- _Problem to work on_
Every line below that mentions the word "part" should be copied out.

***** Record set

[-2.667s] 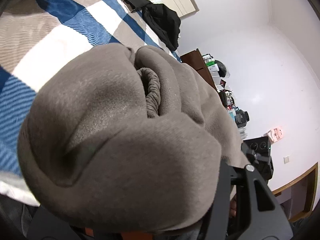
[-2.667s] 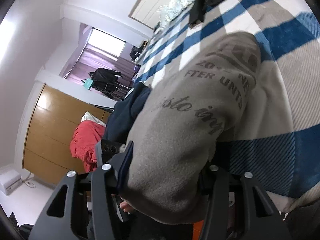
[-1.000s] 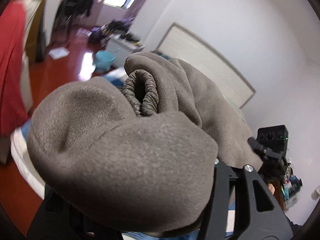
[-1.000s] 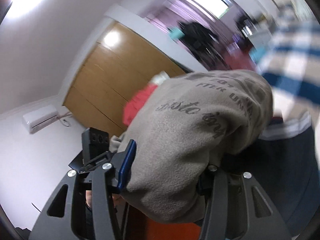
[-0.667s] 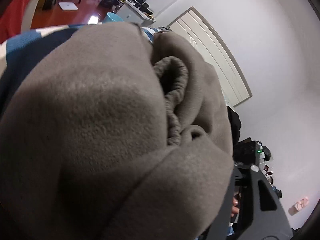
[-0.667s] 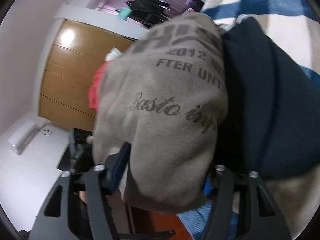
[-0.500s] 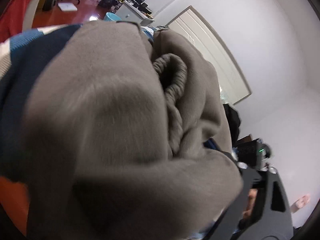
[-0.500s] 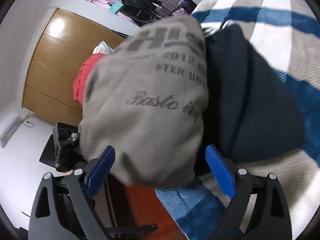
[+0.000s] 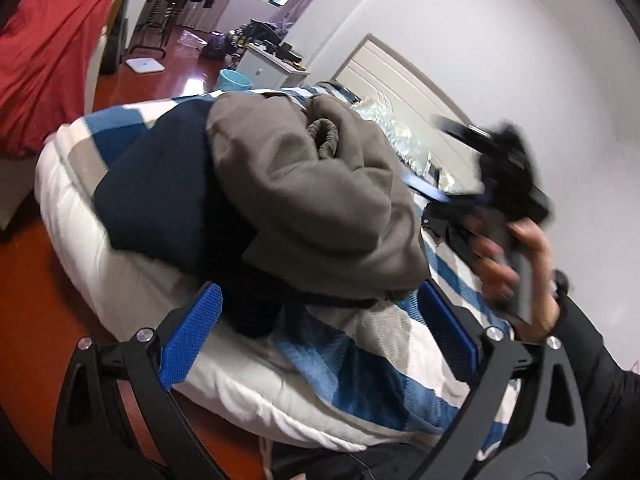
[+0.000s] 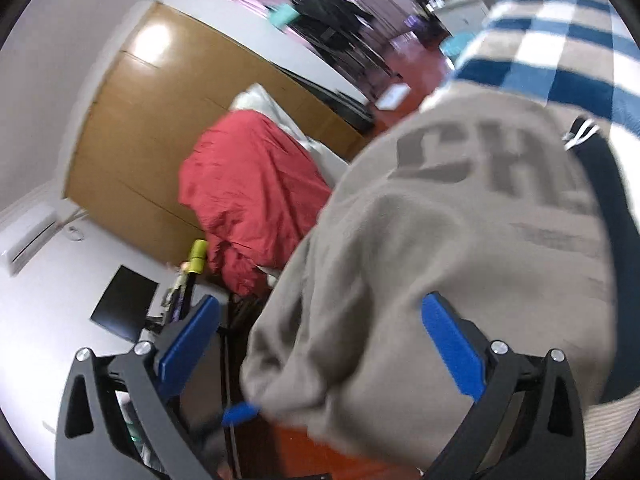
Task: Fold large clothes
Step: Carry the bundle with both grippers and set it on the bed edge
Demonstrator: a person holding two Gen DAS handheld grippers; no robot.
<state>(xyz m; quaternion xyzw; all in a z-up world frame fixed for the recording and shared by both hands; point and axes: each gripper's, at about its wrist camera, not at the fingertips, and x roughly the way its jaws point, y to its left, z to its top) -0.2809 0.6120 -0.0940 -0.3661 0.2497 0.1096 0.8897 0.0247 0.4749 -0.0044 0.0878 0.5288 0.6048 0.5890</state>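
Resting on a navy garment [image 9: 160, 196] at the near corner of the checked bed [image 9: 360, 368], the folded grey sweatshirt [image 9: 312, 200] lies released. Left gripper [image 9: 320, 336] and right gripper [image 10: 320, 344] are opening wide, their pads clear of the cloth. The overhanging bundle may slump or slide floorward.

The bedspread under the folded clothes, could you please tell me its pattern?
Blue, white and beige checks on the bedspread, clearest in the right wrist view.
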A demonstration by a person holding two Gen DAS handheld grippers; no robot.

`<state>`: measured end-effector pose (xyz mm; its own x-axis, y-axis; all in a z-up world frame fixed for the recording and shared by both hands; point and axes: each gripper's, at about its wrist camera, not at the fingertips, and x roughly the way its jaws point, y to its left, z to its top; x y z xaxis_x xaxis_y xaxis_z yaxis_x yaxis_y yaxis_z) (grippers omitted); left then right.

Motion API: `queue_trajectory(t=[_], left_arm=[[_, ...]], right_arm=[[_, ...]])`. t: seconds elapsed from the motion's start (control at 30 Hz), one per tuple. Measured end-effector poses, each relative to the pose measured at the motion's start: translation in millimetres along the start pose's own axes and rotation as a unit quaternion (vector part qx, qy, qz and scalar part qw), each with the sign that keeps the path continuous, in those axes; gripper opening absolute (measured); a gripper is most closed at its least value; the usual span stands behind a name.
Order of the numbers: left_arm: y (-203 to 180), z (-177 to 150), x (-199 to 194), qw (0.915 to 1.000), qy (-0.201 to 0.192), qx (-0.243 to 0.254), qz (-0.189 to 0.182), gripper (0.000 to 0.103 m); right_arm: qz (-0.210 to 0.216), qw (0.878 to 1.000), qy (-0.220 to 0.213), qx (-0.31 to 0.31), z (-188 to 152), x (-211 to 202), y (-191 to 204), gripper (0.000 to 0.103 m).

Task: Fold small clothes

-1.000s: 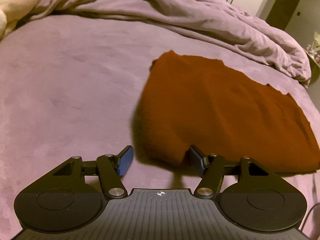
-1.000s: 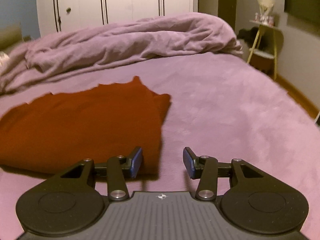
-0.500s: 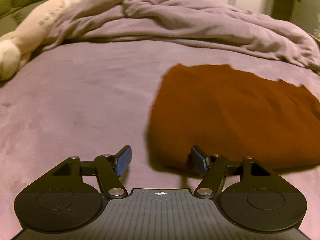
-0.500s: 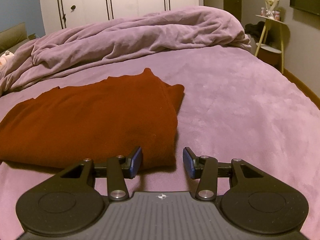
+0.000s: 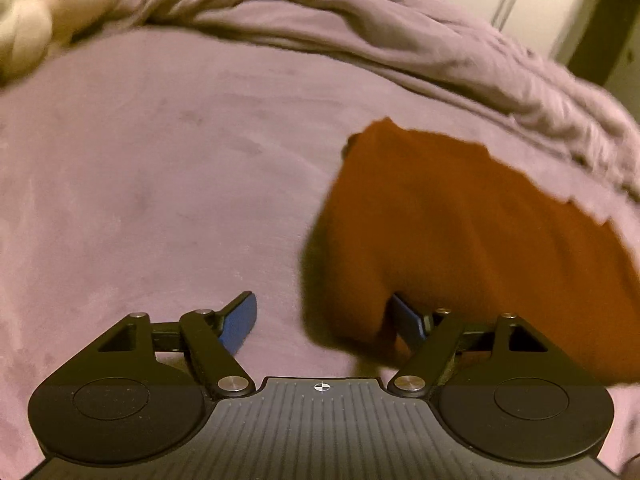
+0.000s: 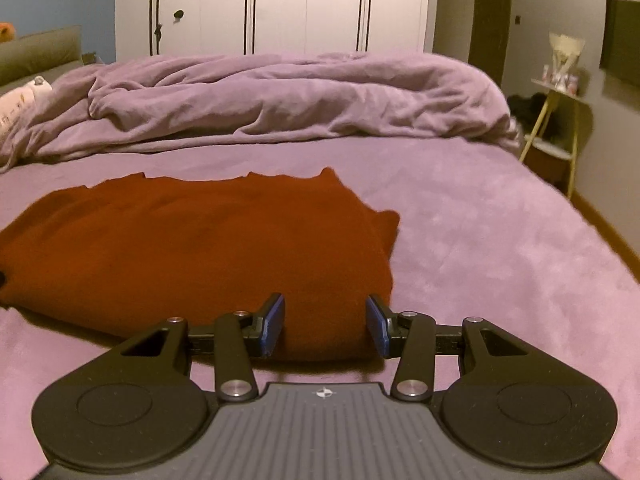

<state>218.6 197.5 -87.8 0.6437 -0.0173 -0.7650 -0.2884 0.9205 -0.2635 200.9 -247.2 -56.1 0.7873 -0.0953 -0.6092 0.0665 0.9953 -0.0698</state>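
A folded rust-orange garment (image 5: 460, 240) lies flat on the purple bed (image 5: 160, 200); it also shows in the right wrist view (image 6: 192, 248). My left gripper (image 5: 324, 324) is open at the garment's near left corner, its right fingertip (image 5: 406, 316) against the cloth edge and its left fingertip (image 5: 240, 320) over bare bed. My right gripper (image 6: 326, 324) is open at the garment's near right corner, with the cloth edge between its blue pads.
A crumpled purple duvet (image 6: 280, 100) is heaped across the far side of the bed (image 6: 500, 240). A pale plush toy (image 5: 36, 20) lies at far left. White wardrobe doors (image 6: 280, 4) stand behind; a small side table (image 6: 560, 120) stands at right by the bed edge.
Both grippers have moved in toward the garment's near corners. The right gripper shifted left so the cloth edge now lies between its pads. Both stay open.
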Motion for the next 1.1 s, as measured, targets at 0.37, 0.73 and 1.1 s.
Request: queue_trajectory(t=[0.37, 0.73, 1.1], left_arm=[[10, 32, 44, 0.9796, 0.075, -0.064, -0.175, 0.075], [32, 44, 76, 0.9584, 0.093, -0.149, -0.225, 0.04], [2, 71, 41, 0.9671, 0.067, -0.111, -0.219, 0.018]], right_arm=[[0.076, 0.997, 0.008, -0.001, -1, 1, 45, 0.035], [0.079, 0.997, 0.016, -0.007, -2, 5, 58, 0.035], [0.05, 0.999, -0.001, -0.004, 2, 11, 45, 0.02]])
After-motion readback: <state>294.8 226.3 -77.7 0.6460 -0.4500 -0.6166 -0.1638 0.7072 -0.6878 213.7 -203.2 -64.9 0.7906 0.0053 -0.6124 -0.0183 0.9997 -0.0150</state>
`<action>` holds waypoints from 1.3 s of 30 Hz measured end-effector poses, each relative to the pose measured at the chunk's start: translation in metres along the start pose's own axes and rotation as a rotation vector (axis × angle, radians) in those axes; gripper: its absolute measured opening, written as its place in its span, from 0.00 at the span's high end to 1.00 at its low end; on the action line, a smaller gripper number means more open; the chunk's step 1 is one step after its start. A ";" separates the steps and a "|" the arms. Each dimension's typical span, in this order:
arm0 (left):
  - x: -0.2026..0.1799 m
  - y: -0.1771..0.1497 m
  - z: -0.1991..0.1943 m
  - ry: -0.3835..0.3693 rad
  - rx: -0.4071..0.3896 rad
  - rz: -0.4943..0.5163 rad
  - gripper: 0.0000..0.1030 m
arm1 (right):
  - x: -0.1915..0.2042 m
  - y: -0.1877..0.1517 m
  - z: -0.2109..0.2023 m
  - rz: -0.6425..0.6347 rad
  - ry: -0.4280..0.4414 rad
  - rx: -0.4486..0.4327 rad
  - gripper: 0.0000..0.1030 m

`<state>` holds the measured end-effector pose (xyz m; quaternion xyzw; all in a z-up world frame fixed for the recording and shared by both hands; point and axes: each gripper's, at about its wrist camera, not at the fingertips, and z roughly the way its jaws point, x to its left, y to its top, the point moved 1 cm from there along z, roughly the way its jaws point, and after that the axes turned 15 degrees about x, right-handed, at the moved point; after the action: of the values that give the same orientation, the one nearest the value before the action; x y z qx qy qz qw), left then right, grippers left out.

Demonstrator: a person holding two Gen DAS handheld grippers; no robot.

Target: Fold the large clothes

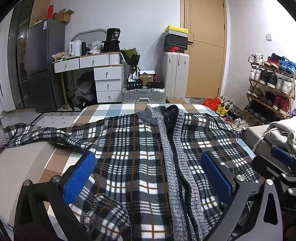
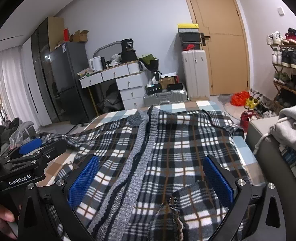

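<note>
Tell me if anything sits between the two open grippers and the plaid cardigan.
Nothing visible does. The left gripper and right gripper both hover open directly over the black, white and brown plaid fleece cardigan, spread front-up on the checked bed.

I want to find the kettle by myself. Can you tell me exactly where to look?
Start at the tall dark fridge on the left. Right beside it stands a white desk with drawers, its top crowded with things. The kettle sits at the left end of that desktop: it is the only plain white jug with a handle, next to a slim black bottle.
</note>
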<state>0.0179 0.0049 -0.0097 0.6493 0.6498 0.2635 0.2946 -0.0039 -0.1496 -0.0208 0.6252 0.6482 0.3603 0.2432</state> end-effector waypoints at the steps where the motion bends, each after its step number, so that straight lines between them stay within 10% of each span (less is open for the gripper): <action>1: 0.000 0.000 0.000 0.000 0.002 0.002 0.01 | 0.000 0.000 0.000 -0.001 -0.003 -0.002 0.00; 15: 0.003 -0.003 0.008 -0.008 0.045 0.013 0.01 | -0.056 0.039 -0.016 0.186 0.116 -0.031 0.00; 18: 0.003 -0.005 0.015 -0.027 0.090 0.041 0.01 | -0.087 0.099 -0.025 0.151 -0.039 0.034 0.00; 22: 0.005 -0.005 0.020 -0.044 0.129 0.058 0.01 | -0.110 0.175 0.017 -0.151 -0.483 0.323 0.00; 25: 0.006 -0.004 0.022 -0.046 0.139 0.061 0.01 | -0.137 0.182 0.085 -0.283 -0.633 0.612 0.00; 29: 0.005 -0.002 0.025 -0.034 0.139 0.077 0.01 | -0.165 0.166 0.165 -0.333 -0.664 0.861 0.09; 39: 0.013 0.001 0.037 -0.023 0.190 0.087 0.01 | -0.187 0.151 0.260 -0.351 -0.606 1.027 0.44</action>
<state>0.0457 0.0166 -0.0353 0.7050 0.6394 0.2059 0.2273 0.3101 -0.2973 -0.0911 0.6208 0.7342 -0.2363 0.1404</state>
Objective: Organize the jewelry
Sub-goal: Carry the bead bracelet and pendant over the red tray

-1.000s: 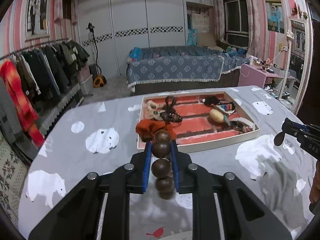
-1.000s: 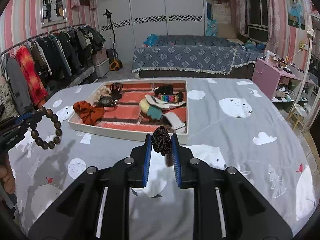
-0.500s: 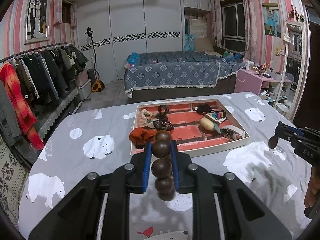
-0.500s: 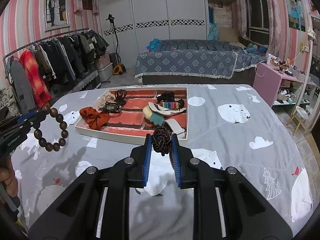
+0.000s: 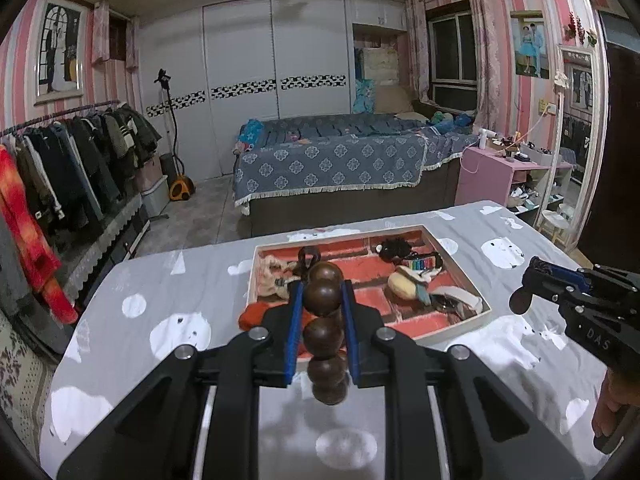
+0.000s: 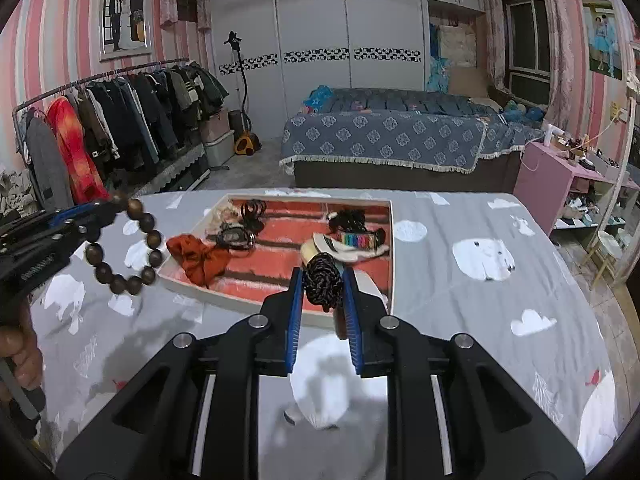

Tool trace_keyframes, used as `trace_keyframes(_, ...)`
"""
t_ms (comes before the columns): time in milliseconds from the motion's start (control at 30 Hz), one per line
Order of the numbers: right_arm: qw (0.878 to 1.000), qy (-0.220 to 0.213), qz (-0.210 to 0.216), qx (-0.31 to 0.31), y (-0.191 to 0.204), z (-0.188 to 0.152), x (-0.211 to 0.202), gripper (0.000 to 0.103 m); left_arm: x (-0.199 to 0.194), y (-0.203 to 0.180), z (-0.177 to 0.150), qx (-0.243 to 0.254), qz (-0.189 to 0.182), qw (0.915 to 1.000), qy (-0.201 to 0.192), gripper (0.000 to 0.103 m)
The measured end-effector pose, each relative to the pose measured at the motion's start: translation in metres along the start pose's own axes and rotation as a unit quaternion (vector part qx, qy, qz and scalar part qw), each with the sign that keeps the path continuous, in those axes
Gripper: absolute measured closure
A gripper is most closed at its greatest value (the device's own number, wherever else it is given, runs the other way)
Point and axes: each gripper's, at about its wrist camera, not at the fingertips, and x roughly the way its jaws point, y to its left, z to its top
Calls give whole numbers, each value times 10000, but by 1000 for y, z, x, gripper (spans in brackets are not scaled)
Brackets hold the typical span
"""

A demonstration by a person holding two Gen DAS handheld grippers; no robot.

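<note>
Both grippers had drawn back from the jewelry tray [image 6: 394, 240], which lay ahead. Left gripper [image 5: 322, 312] was clamped on the wooden bead bracelet [image 5: 325, 332]; right gripper [image 6: 322, 292], nearer the tray, pinched a dark braided cord [image 6: 322, 280].

My left gripper [image 5: 320, 320] hangs above the table [image 5: 132, 344], on the near side of the tray [image 5: 452, 330], its blue pads [image 5: 294, 332] pinched on a bead bracelet [image 5: 325, 330] that dangles clear. My right gripper [image 6: 322, 300] hovers just before the tray's near rim, pads clamped on a dark braided band [image 6: 322, 282]. Each handle sits in a bare-fingered fist, the left hand [image 6: 22, 354] low and well left of the tray.
</note>
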Motion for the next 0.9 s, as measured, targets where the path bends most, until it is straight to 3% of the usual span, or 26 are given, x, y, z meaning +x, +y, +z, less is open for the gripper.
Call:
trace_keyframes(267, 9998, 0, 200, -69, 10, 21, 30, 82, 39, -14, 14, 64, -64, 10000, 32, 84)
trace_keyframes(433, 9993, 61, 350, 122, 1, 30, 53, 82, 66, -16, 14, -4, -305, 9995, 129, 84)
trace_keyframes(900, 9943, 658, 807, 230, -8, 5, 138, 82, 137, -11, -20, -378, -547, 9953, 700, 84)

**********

- _Written response_
Motion API: `queue_trajectory(t=[_], left_arm=[[_, ...]], right_arm=[[_, ...]])`. t: seconds elapsed from the motion's start (control at 30 Hz), one per tuple. Measured end-effector poses, each relative to the pose measured at the motion's start: translation in millimetres along the start pose's own axes and rotation as a unit quaternion (vector part qx, qy, qz and scalar part qw), each with the sign that keeps the path continuous, in those axes; gripper opening absolute (measured); a gripper is most closed at its least value; the usual span stands behind a name.
The measured end-effector pose, each relative to the pose measured at the motion's start: translation in metres along the start pose's own axes and rotation as a unit quaternion (vector part qx, qy, qz and scalar part qw), each with the sign that keeps the path continuous, in those axes

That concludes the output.